_WHAT THE TASK ASKS_
Supply the number of lines in the listing below in which the word "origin" occurs, and nothing else.
** Opening RECORDS FOR THIS EXERCISE block **
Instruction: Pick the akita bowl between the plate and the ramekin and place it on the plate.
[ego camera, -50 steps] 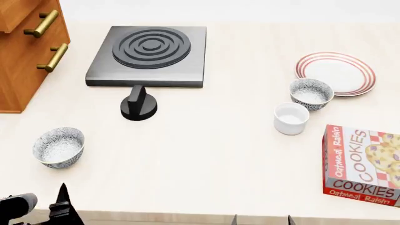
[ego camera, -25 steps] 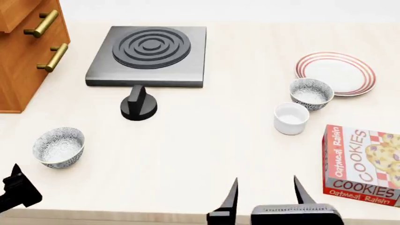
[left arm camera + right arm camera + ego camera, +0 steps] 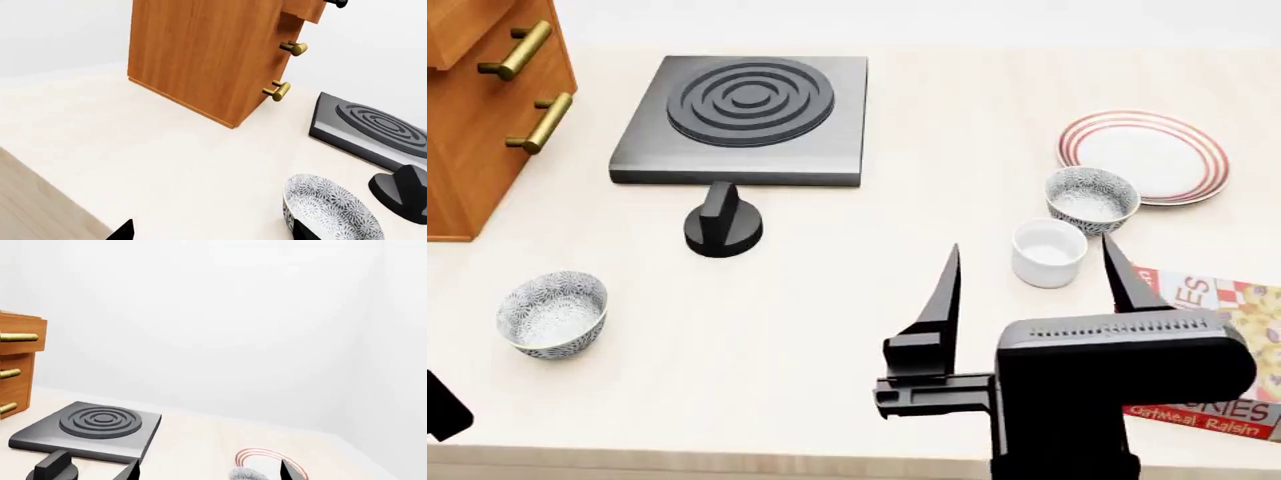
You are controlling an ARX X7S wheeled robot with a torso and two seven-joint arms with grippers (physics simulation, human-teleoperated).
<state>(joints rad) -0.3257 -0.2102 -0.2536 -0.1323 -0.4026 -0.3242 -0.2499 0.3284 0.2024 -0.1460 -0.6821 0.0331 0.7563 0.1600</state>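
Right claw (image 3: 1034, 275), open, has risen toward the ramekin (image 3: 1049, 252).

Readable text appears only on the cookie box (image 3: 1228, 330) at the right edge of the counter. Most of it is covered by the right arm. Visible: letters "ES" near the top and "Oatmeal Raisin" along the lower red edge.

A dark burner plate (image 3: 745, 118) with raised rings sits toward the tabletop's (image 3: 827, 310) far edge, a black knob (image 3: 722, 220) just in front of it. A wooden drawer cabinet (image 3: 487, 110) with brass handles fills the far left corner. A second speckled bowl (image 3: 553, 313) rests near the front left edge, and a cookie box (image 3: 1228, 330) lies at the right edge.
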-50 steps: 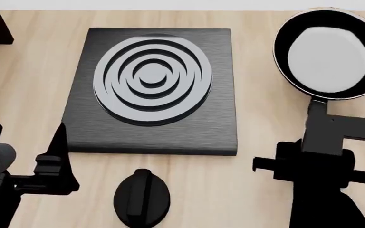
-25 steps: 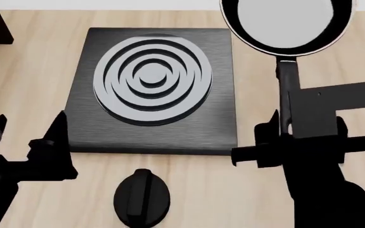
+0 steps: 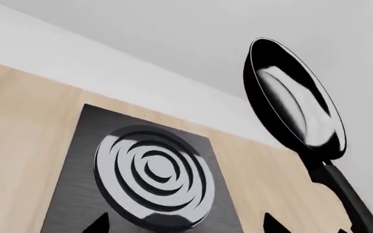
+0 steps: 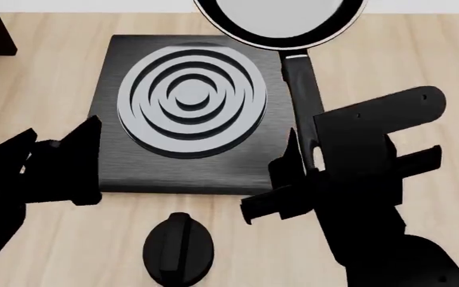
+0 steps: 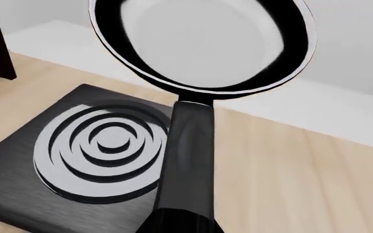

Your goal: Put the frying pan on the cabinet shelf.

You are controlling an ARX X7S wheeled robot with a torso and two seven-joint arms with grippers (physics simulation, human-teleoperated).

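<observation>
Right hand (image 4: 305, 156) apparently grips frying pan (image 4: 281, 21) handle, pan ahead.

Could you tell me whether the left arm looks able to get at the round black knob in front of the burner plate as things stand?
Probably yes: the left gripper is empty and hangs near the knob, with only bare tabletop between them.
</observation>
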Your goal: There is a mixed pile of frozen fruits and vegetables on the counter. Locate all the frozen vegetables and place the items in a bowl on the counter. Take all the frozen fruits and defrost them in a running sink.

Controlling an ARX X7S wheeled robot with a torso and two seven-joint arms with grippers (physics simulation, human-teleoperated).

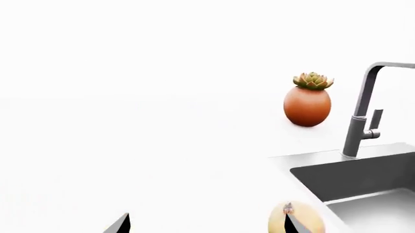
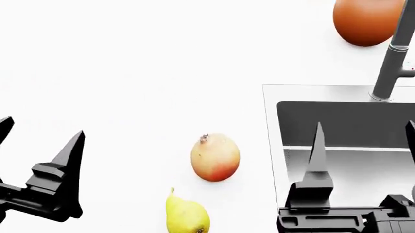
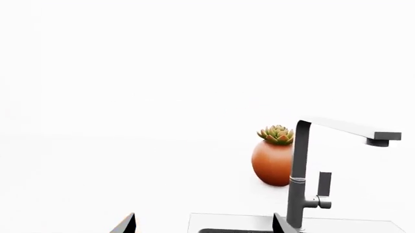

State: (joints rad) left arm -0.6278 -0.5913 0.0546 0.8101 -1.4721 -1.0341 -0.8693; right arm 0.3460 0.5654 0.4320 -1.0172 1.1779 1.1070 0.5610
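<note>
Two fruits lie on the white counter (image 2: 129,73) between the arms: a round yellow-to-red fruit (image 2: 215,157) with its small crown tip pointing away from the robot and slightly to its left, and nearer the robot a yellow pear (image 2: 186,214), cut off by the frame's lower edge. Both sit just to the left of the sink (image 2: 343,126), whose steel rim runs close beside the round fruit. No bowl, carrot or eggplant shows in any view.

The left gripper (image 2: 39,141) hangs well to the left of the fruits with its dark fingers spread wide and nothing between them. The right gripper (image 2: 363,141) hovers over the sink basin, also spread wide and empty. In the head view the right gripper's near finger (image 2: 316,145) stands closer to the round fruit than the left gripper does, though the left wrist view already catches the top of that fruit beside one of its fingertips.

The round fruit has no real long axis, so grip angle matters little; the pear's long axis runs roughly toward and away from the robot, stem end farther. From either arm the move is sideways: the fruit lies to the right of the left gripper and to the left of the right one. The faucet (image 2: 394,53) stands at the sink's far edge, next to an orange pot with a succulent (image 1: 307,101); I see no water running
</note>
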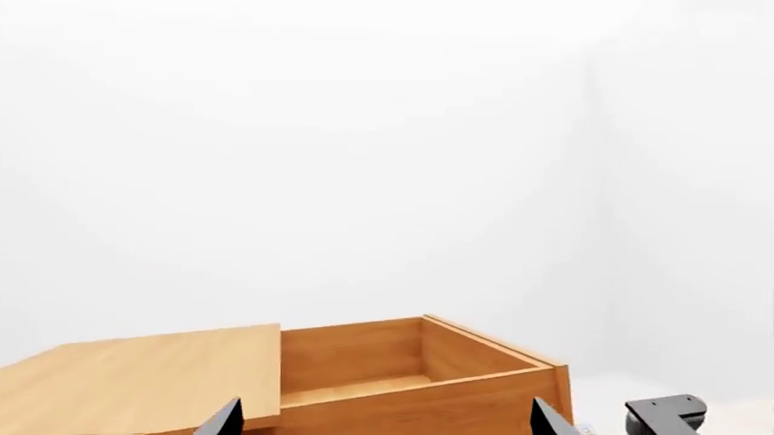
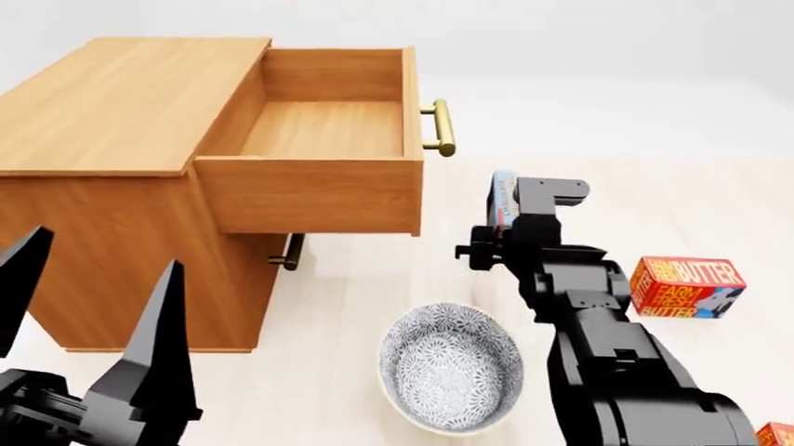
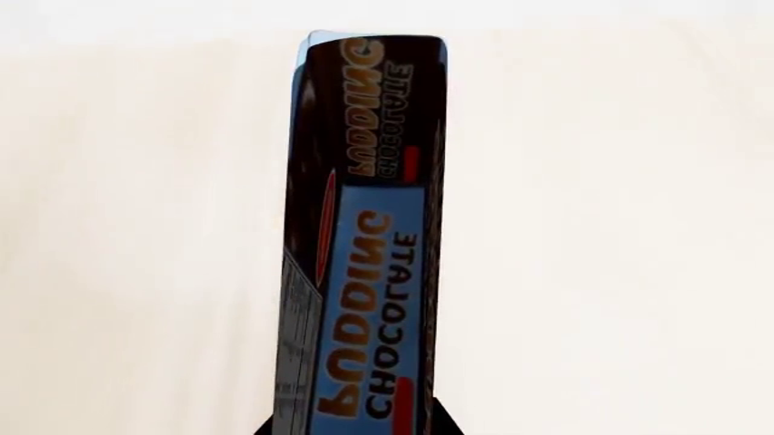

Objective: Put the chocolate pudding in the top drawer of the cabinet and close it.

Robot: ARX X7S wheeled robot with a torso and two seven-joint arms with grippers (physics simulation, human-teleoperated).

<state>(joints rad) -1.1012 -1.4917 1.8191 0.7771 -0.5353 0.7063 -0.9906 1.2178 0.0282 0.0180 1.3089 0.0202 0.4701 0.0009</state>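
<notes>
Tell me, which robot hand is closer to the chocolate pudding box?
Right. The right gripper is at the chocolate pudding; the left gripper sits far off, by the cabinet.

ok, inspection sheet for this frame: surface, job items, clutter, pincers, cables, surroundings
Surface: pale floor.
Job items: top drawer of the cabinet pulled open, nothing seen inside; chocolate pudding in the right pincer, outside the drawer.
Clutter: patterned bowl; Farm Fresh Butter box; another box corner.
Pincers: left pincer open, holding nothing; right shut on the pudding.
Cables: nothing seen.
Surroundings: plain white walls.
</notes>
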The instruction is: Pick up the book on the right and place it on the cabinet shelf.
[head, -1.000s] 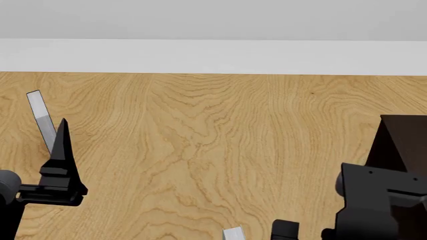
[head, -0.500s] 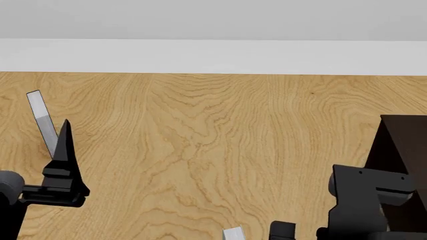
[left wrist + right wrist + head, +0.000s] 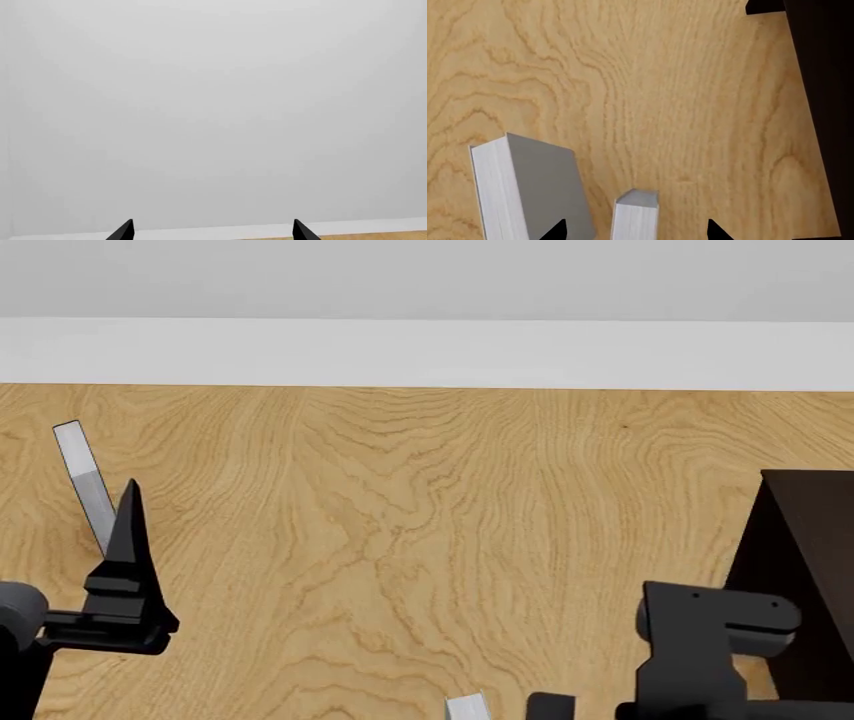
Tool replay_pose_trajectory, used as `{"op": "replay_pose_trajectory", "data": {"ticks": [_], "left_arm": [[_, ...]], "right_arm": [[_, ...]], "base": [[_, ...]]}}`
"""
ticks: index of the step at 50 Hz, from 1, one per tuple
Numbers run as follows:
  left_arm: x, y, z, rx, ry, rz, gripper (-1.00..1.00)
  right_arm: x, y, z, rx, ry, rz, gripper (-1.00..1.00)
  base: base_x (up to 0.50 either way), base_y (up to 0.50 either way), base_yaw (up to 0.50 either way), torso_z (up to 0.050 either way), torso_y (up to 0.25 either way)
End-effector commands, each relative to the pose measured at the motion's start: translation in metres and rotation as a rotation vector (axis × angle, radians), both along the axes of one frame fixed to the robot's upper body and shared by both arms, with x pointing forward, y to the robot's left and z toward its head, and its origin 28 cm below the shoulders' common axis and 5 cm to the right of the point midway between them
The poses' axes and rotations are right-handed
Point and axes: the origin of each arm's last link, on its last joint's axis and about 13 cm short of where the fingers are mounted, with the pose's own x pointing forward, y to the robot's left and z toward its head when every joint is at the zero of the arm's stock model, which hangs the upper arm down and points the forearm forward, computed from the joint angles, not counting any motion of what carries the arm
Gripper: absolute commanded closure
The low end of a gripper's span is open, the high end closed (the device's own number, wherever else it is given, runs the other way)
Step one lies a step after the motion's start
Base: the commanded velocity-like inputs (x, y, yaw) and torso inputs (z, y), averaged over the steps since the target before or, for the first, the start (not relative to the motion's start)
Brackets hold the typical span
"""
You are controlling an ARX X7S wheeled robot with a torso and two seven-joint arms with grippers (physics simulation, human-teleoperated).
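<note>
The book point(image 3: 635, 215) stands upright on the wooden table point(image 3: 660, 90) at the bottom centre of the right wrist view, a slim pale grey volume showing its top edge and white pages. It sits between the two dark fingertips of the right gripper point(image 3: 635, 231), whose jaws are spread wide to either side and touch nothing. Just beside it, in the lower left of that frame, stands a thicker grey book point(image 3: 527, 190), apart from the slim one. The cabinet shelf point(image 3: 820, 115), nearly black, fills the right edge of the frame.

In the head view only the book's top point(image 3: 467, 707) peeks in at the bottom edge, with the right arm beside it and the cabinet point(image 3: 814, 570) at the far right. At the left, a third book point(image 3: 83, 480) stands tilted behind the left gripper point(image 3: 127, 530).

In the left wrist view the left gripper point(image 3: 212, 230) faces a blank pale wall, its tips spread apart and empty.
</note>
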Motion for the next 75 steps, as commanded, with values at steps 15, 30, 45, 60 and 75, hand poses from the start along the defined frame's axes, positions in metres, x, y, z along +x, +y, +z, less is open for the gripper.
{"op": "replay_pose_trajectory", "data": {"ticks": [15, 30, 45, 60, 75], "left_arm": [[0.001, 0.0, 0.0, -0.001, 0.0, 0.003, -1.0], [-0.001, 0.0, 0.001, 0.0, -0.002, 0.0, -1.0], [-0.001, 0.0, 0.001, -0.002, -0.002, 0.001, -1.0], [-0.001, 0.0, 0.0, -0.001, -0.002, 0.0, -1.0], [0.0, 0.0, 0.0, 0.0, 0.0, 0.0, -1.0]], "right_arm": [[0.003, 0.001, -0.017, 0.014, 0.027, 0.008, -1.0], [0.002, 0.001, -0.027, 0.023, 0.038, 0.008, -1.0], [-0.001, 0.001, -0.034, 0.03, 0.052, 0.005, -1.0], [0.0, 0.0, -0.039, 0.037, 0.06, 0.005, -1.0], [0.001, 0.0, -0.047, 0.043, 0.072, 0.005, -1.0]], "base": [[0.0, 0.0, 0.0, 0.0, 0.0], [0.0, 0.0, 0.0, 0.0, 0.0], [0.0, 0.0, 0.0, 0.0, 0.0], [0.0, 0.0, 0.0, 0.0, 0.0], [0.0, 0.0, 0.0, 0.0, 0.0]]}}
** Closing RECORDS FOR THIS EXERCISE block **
_EXERCISE RESPONSE_
2